Russia has responded ingeniously to the argument that its forces should leave Georgia - by redefining Georgia!

Having announced that Russia recognises the independence of Abkhazia and South Ossetia as independent states, Moscow now can say that its troops on the ground in these territories are no longer in Georgia. Howzat?

As and when needed it also has the option of proclaiming some sort of a new 'union' of these territories with Russia, so that any attack on them is an attack on Russia itself.   

Sorted?

Recognising the 'independence' of Abkhazia and South Ossetia needs international support. And Moscow is off to a strong start, with Hizbollah, Syria and Belarus looking to be on side.

This manoeuvre gives Russia a veneer of international law legitimacy at least one molecule thick. But that, combined with Facts on the Ground, might be enough for the Kremlin's immediate purposes:

"Hey, Kosovo has not been recognised by anything close to a majority of states round the world. Nor have S Ossetia and Abkhazia. What's the difference?"

Meanwhile is Russia playing chess while the Americans are playing Monopoly? Thus:

The board game Monopoly is won by placing as many hotels as possible on squares of the playing board. Substitute military bases, and you have the sum of American strategic thinking.

America's idea of winning a strategic game is to accumulate the most chips on the board: bases in Uzbekistan and Kyrgyzstan, a pipeline in Georgia, a "moderate Muslim" government with a big North Atlantic Treaty Organization base in Kosovo, missile installations in Poland and the Czech Republic, and so forth. But this is not a strategy; it is only a game score.

However:

Russia is fighting for its survival, against a catastrophic decline in population and the likelihood of a Muslim majority by mid-century. The Russian Federation's scarcest resource is people. It cannot ignore the 22 million Russians stranded outside its borders after the 1991 collapse of the Soviet Union, nor, for that matter, small but loyal ethnicities such as the Ossetians. Strategic encirclement, in Russian eyes, prefigures the ethnic disintegration of Russia, which was a political and cultural entity, not an ethnic state, from its first origins.  

... like a good chess player, Putin has the end-game in mind as he fights for control of the board in the early stages of the game. Demographics stand at the center of Putin's calculation, and Russians are the principal interest that the Russian Federation has in its so-called near abroad. The desire of a few hundred thousand Abkhazians and South Ossetians to remain in the Russian Federation rather than Georgia may seem trivial, but Moscow is setting a precedent that will apply to tens of millions of prospective citizens of the Federation - most controversially in Ukraine.

What if this is at least plausible? That Russia wants to redefine the post-Cold war settlement by scooping within its borders most Russians left adrift when the Soviet Union collapsed?

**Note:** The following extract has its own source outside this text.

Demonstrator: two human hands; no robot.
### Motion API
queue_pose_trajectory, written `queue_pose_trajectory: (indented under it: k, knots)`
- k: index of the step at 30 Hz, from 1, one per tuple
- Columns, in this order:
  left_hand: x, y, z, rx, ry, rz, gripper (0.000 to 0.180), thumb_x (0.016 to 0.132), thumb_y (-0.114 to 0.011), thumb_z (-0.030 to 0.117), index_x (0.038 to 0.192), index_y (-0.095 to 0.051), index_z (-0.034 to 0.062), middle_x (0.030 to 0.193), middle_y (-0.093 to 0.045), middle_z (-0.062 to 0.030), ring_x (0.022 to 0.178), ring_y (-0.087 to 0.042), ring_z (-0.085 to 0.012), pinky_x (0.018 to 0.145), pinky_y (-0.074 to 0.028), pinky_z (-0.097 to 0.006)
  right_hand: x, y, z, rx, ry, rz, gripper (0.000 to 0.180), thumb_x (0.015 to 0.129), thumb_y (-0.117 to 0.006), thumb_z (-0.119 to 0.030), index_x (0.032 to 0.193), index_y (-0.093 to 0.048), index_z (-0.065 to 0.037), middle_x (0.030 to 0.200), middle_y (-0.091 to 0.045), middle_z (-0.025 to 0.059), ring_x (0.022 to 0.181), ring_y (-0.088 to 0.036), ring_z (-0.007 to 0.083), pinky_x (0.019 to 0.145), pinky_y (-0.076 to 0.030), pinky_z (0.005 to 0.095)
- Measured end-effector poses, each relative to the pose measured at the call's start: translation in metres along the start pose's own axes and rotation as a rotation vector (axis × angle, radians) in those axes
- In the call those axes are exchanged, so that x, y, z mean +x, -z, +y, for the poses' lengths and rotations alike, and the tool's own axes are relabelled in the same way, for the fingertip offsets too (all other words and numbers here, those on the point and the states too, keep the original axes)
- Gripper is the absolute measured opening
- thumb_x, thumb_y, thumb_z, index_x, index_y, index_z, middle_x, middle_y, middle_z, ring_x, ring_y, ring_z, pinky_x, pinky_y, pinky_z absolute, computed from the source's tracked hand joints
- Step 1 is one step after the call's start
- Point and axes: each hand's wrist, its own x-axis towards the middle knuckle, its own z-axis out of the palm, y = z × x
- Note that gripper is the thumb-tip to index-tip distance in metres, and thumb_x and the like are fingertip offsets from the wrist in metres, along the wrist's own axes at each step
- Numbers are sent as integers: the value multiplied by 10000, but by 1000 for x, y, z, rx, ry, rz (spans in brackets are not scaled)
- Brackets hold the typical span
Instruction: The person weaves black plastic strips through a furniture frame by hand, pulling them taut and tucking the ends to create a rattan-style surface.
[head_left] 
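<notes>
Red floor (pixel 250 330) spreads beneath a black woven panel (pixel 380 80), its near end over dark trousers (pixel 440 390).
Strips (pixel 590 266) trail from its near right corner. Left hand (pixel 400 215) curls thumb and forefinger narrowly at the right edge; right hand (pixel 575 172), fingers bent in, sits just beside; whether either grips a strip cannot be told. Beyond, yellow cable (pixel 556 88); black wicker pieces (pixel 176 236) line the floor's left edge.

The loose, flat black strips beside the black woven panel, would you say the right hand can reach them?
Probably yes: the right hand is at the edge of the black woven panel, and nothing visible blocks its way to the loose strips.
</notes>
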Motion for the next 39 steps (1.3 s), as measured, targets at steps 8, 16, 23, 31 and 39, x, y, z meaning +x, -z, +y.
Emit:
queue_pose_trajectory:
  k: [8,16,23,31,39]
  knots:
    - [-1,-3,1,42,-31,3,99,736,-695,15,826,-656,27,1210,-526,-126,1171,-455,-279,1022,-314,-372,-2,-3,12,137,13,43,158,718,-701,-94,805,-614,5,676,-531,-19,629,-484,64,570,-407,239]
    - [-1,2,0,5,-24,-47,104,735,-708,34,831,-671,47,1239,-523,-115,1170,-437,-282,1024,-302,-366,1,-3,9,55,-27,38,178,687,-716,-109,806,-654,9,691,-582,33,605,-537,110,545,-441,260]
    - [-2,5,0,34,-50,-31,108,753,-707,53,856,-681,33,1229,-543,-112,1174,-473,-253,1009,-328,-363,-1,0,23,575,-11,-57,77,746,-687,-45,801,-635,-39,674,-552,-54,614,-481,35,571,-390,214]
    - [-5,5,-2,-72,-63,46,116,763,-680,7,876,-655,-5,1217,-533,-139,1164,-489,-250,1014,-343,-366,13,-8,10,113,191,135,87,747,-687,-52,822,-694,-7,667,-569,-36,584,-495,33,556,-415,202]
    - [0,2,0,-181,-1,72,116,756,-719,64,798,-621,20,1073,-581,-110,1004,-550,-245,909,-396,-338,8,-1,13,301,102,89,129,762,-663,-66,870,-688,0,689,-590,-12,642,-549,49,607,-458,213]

There are two ways to achieve this.

  • Crank up separatist plebiscites in Kazakhstan and Ukraine where the largest Russian communities live, then push through partition. Absorb Belarus one Sunday afternoon. Brutal - but potentially decisive.
  • Or try to force Kazakhstan and Ukraine into some sort of more explicit formal union with Russia so that all their respective dealings with the USA/EU are conducted on Russian terms - no more creeping Westernisation or 'Europeanisation'. Less brutal, less decisive.

Maybe even Putin's Moscow does not have the nerve for the unheavals which entering such unfathomable complications would create.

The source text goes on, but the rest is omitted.